Kommentar Brandanschlag auf S-Bahn: Begründung aus dem Baukasten
Mit dem Brandanschlag sollte alles Böse dieser Welt getroffen werden. Im Verkehrschaos stecken geblieben sind jedoch die Berliner, die auf die S-Bahn angewiesen sind.
D as war ein Volltreffer. Mit einem schlichten Kabelbrand haben Unbekannte am Montag in Berlin für ein umfassendes Chaos gesorgt. Tausende Fahrgäste der S-Bahn kamen nicht mehr weiter, Telefonnetze und Internetverbindungen wurden lahmgelegt, selbst die Homepage der Bahn war phasenweise gestört.
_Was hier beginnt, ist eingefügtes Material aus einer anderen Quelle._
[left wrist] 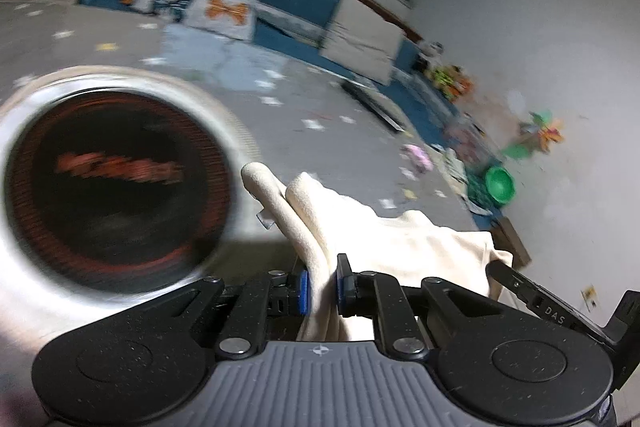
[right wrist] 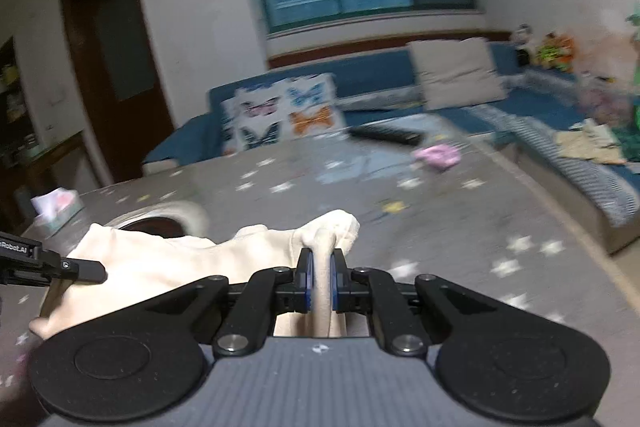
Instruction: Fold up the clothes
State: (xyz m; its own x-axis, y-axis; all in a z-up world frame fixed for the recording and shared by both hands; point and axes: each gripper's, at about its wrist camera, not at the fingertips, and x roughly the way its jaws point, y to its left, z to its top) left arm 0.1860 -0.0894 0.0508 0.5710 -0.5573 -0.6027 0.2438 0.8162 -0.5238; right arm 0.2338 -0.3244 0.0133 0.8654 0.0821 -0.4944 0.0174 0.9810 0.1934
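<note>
A cream garment [left wrist: 404,247] hangs stretched between my two grippers above a grey star-patterned surface [left wrist: 320,99]. My left gripper [left wrist: 322,287] is shut on a bunched fold of it. My right gripper [right wrist: 321,283] is shut on another bunched fold of the garment [right wrist: 168,267]. The left gripper's tip shows in the right wrist view [right wrist: 80,269] at the far left, and the right gripper's tip shows in the left wrist view [left wrist: 520,285] at the right. Both views are motion-blurred.
A round steel basin [left wrist: 116,183] with a dark inside stands close on the left. A butterfly cushion [right wrist: 280,111], a beige cushion [right wrist: 456,71] and a blue sofa [right wrist: 380,71] lie behind. A pink cloth [right wrist: 436,155], a remote [right wrist: 384,135] and a tissue box [right wrist: 56,211] rest on the surface.
</note>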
Phasenweise gestört waren offensichtlich auch der oder die Täter. Zu dieser Auffassung muss man jedenfalls kommen, wenn man das im Internet verbreitete Bekennerschreiben für echt hält.
Da wird als Begründung für den Anschlag ein Argumentationsmix geliefert, der wie aus dem Baukasten für linksradikale Pamphlete zusammengestöpselt wirkt. Die technisch offensichtlich sehr kenntnisreich und zielgenau ausgeführte Attacke soll tatsächlich als Symbol für den Kampf gegen so ungefähr alles Böse herhalten, was man sich nur vorstellen kann: gegen EU und die Atomkonzerne, gegen die Waffenexporteure und die Regierung, gegen die Flüchtlingspolitik - und gegen Berlin, die Hauptstadt des Bösen.
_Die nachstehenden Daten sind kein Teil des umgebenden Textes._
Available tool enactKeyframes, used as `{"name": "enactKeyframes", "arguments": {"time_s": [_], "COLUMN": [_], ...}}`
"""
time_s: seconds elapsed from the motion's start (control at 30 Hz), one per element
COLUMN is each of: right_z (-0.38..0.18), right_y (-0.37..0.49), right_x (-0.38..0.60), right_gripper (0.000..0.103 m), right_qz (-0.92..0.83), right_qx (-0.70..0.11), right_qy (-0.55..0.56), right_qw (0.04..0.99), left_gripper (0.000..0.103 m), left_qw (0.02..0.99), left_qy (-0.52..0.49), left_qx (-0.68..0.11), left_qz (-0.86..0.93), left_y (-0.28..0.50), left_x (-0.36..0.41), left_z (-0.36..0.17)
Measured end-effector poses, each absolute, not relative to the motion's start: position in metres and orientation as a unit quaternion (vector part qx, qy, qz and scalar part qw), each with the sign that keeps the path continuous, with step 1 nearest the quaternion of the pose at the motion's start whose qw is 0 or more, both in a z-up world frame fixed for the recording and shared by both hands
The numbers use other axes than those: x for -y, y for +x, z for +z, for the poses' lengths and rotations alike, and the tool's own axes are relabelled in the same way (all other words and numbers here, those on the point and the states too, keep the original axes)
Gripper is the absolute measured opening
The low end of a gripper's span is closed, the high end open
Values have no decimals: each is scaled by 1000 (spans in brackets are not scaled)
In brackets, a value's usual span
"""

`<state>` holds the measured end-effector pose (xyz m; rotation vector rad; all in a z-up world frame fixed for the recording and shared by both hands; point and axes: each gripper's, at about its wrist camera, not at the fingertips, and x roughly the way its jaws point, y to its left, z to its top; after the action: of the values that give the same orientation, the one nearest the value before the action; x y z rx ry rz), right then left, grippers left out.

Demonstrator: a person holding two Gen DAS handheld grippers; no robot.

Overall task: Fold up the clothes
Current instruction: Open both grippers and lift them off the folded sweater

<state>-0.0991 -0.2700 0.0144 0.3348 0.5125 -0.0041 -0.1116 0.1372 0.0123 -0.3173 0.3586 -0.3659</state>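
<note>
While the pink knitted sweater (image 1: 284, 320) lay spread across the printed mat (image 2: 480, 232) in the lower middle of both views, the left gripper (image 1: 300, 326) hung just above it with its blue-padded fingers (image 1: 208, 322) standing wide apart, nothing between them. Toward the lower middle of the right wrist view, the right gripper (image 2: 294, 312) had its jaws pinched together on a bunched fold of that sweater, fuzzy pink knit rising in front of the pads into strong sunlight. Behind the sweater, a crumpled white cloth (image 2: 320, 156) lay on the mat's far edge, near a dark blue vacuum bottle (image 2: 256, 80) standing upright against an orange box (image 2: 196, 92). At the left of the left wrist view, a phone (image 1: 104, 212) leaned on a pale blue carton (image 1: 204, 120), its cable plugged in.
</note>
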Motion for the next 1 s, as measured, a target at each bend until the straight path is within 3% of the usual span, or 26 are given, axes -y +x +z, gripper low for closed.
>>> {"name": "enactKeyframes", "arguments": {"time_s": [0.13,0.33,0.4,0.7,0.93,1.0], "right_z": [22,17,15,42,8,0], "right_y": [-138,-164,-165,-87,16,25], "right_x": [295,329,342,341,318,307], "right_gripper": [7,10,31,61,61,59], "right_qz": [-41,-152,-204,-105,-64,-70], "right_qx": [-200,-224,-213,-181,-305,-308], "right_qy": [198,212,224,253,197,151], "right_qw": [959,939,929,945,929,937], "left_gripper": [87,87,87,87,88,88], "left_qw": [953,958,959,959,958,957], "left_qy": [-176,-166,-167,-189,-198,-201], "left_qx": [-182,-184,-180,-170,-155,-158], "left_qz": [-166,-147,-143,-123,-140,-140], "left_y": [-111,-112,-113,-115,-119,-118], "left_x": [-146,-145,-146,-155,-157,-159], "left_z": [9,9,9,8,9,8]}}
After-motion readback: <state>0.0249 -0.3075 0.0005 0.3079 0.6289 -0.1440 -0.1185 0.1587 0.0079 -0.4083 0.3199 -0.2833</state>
Wow! Und all dies trifft man also, in dem man Berlins rumpelige S-Bahn lahmlegt?
GEREON ASMUTH leitet das Berlin-Ressort der taz.
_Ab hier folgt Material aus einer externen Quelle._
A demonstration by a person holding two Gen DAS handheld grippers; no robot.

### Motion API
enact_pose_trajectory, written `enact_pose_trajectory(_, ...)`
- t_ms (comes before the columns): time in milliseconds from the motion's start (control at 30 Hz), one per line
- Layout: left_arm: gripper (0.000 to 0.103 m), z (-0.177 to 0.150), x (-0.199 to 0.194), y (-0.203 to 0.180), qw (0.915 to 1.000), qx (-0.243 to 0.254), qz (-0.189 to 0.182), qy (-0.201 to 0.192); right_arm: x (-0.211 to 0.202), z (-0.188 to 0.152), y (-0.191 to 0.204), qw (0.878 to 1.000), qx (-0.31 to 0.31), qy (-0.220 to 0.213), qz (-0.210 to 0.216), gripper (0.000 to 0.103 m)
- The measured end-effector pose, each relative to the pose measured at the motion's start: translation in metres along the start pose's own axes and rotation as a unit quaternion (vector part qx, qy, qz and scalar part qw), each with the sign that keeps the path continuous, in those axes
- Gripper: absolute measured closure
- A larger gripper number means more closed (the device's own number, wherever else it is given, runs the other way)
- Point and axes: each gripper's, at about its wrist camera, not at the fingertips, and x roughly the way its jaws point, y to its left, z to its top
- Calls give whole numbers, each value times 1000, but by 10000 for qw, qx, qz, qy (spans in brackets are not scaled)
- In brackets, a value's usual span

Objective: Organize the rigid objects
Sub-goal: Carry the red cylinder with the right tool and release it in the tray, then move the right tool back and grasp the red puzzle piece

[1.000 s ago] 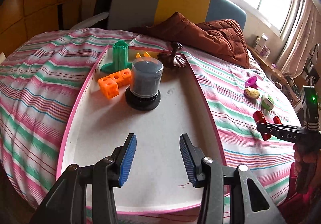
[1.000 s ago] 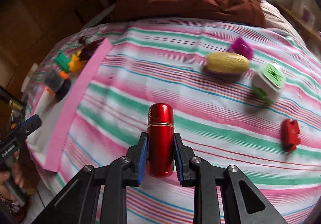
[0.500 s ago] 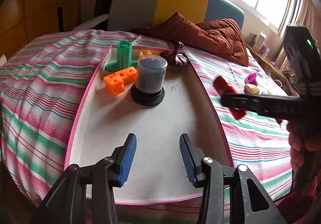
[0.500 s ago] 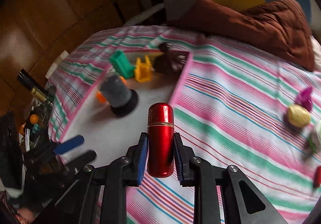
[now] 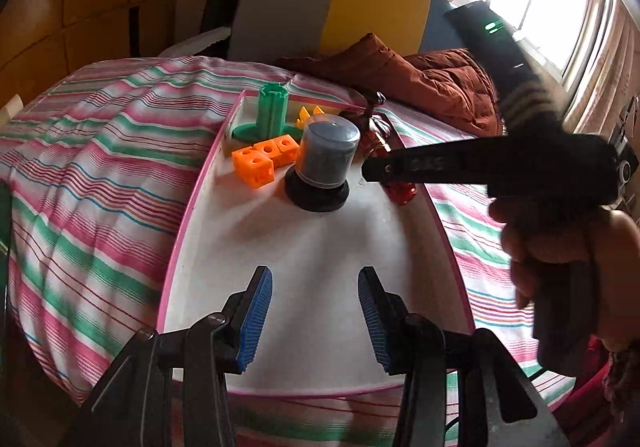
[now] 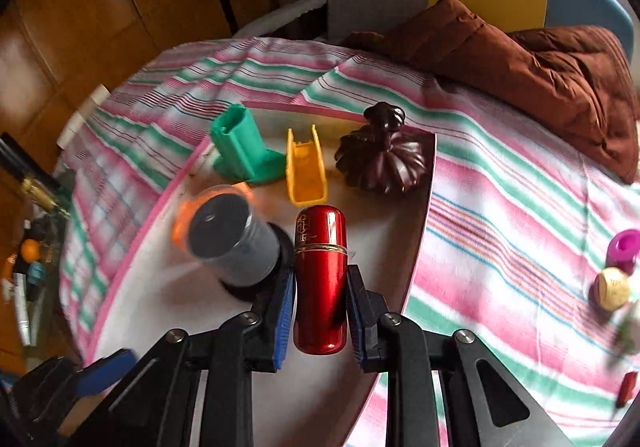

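My right gripper point(image 6: 321, 305) is shut on a shiny red capsule-shaped container point(image 6: 320, 279), held over the right part of the white, pink-rimmed tray point(image 6: 420, 231). Seen from the left wrist, that gripper point(image 5: 394, 171) crosses in from the right, with the red container point(image 5: 400, 191) poking out below it. On the tray stand a grey cylinder on a black base point(image 5: 324, 167), orange cubes point(image 5: 264, 159), a green post point(image 5: 272, 115), a yellow piece point(image 6: 306, 171) and a dark brown fluted ornament point(image 6: 384, 163). My left gripper point(image 5: 316, 323) hangs open over the tray's near end, nothing between its fingers.
The tray lies on a striped bedspread point(image 5: 100, 167). Right of it lie a magenta piece point(image 6: 624, 247), a cream egg-shaped object point(image 6: 612, 287) and a red piece point(image 6: 628, 387). A brown quilt point(image 6: 540, 59) is heaped at the back. A person's hand point(image 5: 560, 247) holds the right gripper.
The right gripper carried the red container leftward from the bedspread to above the tray, beside the grey cylinder. The left gripper stayed put and open.
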Motion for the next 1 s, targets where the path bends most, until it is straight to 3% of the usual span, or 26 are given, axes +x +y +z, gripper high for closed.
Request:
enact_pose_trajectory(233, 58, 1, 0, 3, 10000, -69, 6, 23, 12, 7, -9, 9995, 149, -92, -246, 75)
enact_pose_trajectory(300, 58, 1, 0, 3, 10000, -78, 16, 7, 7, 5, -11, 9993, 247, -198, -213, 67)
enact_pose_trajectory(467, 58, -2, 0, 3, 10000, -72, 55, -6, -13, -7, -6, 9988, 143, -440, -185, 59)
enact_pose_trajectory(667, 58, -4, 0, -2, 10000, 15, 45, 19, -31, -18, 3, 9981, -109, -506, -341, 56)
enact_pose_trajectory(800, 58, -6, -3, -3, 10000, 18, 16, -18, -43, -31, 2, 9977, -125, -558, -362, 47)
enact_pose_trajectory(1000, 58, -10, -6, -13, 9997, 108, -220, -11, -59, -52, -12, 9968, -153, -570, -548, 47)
Man müsste das Schreiben umgehend als bloßen Fake abtun, wenn es in seiner Diktion nicht doch leider recht authentisch wirken würde.
Das macht es umso schlimmer. Denn auf Verständnis darf man mit so einem Quatsch nicht einmal bei den Gutwilligsten hoffen. Die Massen, die nun im Verkehrschaos stecken, werden jedenfalls kaum von der herbeifabulierten Gesellschaft ohne Herrschaft, sondern eher von einer Stadt mit funktionierendem Nahverkehr träumen.
Wenn die S-Bahn bisher nicht kam, konnten die Wartenden zu Recht auf die substanzschädigende Profitgier der Bahn schimpfen. Jetzt meckern sie über diese durchgeknallten, linken Atomkraft- und Kapitalismuskritiker. Na super!